• **Dataset content**
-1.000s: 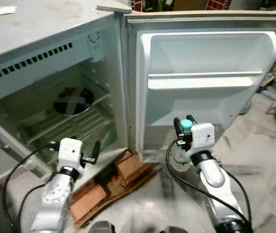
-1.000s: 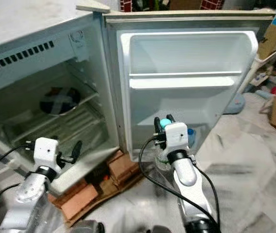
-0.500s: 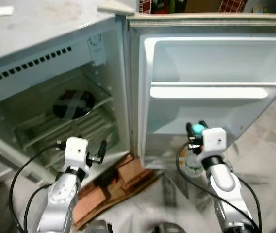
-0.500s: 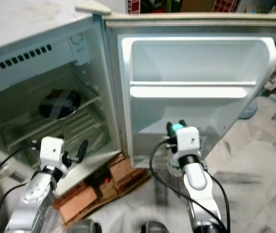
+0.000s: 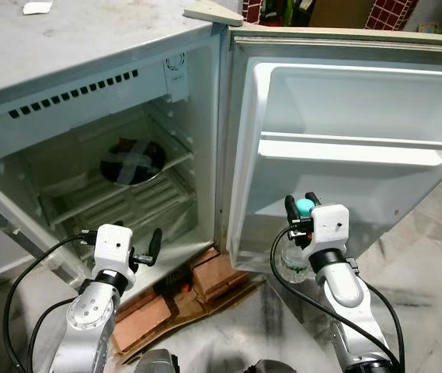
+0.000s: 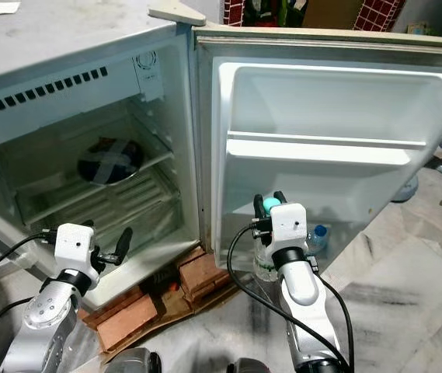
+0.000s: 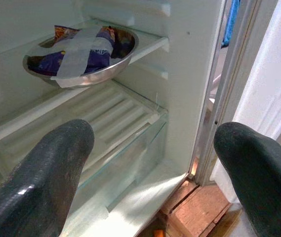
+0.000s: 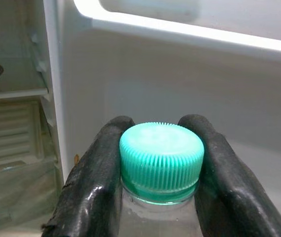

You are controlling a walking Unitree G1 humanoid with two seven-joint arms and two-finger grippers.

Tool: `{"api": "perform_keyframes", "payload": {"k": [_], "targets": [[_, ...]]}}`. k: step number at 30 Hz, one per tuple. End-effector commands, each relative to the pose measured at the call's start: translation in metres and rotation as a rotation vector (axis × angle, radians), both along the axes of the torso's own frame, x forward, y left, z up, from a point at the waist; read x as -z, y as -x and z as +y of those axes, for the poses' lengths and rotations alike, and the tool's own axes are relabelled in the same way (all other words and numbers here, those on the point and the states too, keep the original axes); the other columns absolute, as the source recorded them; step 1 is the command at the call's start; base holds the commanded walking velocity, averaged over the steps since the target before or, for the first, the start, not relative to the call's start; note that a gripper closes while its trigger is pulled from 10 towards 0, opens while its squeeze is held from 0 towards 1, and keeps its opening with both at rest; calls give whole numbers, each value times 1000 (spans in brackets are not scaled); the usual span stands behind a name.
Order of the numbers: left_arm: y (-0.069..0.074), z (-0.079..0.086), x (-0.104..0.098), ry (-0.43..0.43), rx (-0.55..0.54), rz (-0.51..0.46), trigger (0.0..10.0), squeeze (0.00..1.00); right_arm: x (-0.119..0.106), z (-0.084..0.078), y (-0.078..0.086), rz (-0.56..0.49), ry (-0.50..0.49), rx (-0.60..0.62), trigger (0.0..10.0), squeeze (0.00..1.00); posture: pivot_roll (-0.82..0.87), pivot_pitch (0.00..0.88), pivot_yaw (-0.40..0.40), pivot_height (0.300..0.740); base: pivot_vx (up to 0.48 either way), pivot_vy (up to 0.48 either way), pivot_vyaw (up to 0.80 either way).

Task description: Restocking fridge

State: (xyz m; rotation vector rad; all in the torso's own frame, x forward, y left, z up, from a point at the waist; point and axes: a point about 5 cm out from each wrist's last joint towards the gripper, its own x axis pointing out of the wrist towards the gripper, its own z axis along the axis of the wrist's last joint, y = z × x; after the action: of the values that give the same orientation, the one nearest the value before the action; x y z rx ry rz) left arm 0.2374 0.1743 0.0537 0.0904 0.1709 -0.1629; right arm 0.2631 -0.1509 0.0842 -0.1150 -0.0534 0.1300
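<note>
The right tool (image 5: pixel 299 206) pinches a water bottle (image 8: pixel 160 207) just under its teal cap (image 8: pixel 160 155), the fridge door shelf (image 5: pixel 353 148) above and ahead of it — a neck-only grip could let the bottle swing against the door; the left tool (image 7: pixel 150 163) hangs spread and empty facing the fridge interior

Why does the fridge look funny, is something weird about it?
Yes. The fridge stands on bricks and flattened cardboard, not the floor. The metal bowl inside has a strip of tape across its packets instead of a lid.
</note>
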Motion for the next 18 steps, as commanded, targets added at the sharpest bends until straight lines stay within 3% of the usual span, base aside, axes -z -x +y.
{"api": "perform_keyframes", "payload": {"k": [1, 13, 18], "targets": [[1, 0, -2, 2, 7, -1, 10000, 0, -6, -3, -1, -28, 1, 15, 10000, 0, 66, 98, -15, 740, 0, -281, 0], [1, 1, -2, 1, -12, -7, 10000, 0, -6, -5, 1, -30, -11, 23, 10000, 0, 66, 93, -19, 740, 0, -47, 0], [2, 0, -2, 12, 5, -10, 10000, 0, -8, -6, -2, -39, -24, 24, 10000, 0, 69, 87, -19, 740, 0, -374, 0]]}}
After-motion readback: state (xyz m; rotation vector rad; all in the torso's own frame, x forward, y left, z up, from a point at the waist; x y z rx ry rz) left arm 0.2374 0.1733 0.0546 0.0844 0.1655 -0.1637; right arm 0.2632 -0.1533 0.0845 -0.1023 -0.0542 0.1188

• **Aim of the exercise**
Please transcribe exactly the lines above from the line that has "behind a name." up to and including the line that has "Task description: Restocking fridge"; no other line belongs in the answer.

• **Exercise solution**
Tool: `{"api": "perform_keyframes", "payload": {"k": [_], "targets": [[_, ...]]}}`. k: step number at 30 Hz, one per tuple. End-effector commands, each relative to the pose measured at the call's start: translation in metres and rotation as a rotation vector (axis × angle, radians), both along the axes of the torso's own frame, x forward, y left, z up, from a point at the waist; read x as -z, y as -x and z as +y of those axes, for the poses' lengths and rotations alike, and the tool's own axes are relabelled in the same way (all other words and numbers here, those on the point and the states too, keep the original axes); the other columns absolute, as the source recorded them; step 1 is the command at the call's start; base holds the commanded walking velocity, averaged over the steps since the target before or, for the first, the start, not relative to the call's start; note that a gripper closes while its trigger is pulled from 10 towards 0, opens while its squeeze is held from 0 towards 1, and keeps its opening with both at rest; calls give whole numbers, each value times 1000 (spans in brackets are not scaled); the usual span stands behind a name.
Order of the numbers: left_arm: y (-0.069..0.074), z (-0.079..0.086), x (-0.104..0.098), ry (-0.43..0.43), rx (-0.55..0.54), rz (-0.51..0.46), trigger (0.0..10.0), squeeze (0.00..1.00); right_arm: x (-0.119..0.106), z (-0.084..0.078), y (-0.078..0.086), rz (-0.56..0.49), ry (-0.50..0.49), rx (-0.60..0.62), trigger (0.0..10.0), squeeze (0.00..1.00); posture: pivot_roll (-0.82..0.87), pivot_pitch (0.00..0.88), pivot_yaw (-0.40..0.40), pivot_height (0.300..0.740); base: pivot_vx (up to 0.48 either way), pivot_vy (up to 0.48 either way), pivot_vyaw (up to 0.80 either way).

Task description: Restocking fridge

This answer is complete as written.